(TASK PROMPT): Determine how many lines of the records include "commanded", and answer with the number alone.

(DATA PROVIDED):
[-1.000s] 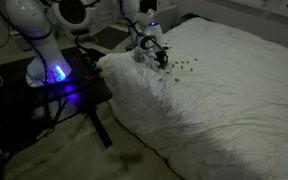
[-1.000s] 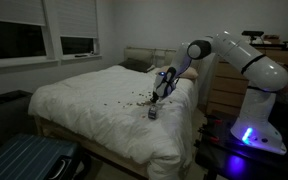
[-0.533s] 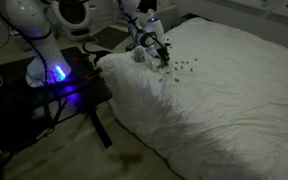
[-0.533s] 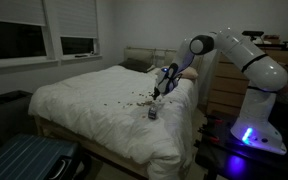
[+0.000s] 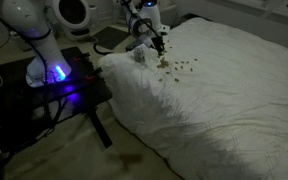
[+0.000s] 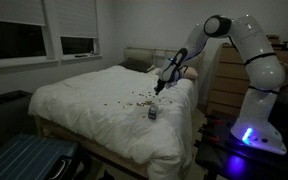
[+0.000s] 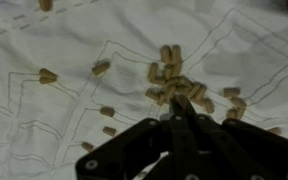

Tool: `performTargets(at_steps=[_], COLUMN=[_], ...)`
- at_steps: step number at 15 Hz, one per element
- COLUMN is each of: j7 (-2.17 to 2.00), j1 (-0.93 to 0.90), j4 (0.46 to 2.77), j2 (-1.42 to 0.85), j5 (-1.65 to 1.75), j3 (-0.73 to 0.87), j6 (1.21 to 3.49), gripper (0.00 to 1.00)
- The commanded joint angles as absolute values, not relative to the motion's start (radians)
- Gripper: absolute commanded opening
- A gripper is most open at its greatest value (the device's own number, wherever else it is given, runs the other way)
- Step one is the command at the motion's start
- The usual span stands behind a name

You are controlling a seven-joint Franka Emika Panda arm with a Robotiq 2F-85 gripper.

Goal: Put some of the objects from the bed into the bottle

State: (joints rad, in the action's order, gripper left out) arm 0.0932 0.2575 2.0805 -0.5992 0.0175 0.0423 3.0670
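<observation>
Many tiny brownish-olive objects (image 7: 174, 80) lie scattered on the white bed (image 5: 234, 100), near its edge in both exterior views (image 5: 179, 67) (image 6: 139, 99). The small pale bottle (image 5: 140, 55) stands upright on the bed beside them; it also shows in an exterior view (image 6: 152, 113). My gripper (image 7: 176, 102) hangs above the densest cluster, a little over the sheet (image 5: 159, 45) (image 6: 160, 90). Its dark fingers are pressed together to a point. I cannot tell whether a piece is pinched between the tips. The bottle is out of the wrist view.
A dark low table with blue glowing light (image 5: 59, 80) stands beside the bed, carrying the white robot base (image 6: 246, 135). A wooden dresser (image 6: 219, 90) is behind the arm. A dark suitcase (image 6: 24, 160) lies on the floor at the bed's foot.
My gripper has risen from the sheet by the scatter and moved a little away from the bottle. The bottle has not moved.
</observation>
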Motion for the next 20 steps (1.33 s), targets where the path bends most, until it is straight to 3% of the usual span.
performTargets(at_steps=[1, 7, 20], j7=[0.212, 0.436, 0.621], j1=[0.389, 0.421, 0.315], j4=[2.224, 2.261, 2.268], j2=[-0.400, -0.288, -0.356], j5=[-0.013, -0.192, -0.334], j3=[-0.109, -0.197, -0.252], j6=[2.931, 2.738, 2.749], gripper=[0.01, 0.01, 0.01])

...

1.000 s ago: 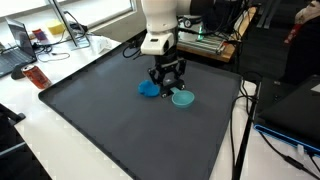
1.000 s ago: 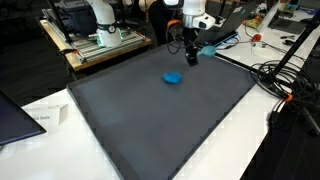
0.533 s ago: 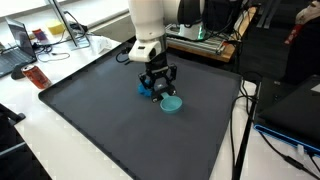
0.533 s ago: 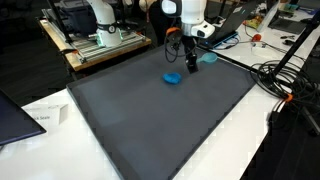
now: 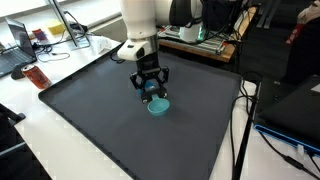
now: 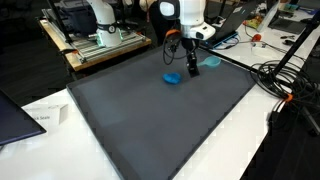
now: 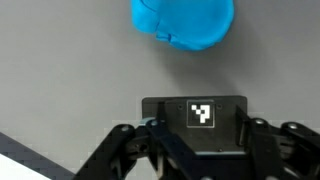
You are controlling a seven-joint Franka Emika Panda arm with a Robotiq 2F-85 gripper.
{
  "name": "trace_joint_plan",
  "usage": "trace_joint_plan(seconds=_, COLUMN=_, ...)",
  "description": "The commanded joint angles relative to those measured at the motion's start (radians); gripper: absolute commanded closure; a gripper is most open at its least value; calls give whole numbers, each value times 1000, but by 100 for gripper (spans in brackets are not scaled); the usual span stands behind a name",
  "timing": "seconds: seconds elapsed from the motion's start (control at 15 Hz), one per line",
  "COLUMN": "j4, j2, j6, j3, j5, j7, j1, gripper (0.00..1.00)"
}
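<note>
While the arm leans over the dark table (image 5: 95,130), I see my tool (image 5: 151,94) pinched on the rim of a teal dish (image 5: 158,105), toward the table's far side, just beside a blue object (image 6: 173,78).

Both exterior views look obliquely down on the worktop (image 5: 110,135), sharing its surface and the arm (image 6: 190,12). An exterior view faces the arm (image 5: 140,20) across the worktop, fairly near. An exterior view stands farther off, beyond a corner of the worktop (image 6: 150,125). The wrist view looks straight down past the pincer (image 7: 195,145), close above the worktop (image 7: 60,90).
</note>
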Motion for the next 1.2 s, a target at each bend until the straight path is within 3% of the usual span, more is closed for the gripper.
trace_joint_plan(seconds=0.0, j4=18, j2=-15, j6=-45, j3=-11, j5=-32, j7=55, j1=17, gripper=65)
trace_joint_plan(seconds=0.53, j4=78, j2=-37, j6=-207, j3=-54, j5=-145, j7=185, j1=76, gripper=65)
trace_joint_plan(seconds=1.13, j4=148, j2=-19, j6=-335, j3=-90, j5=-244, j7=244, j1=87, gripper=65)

(ANSWER TO THIS TASK): 3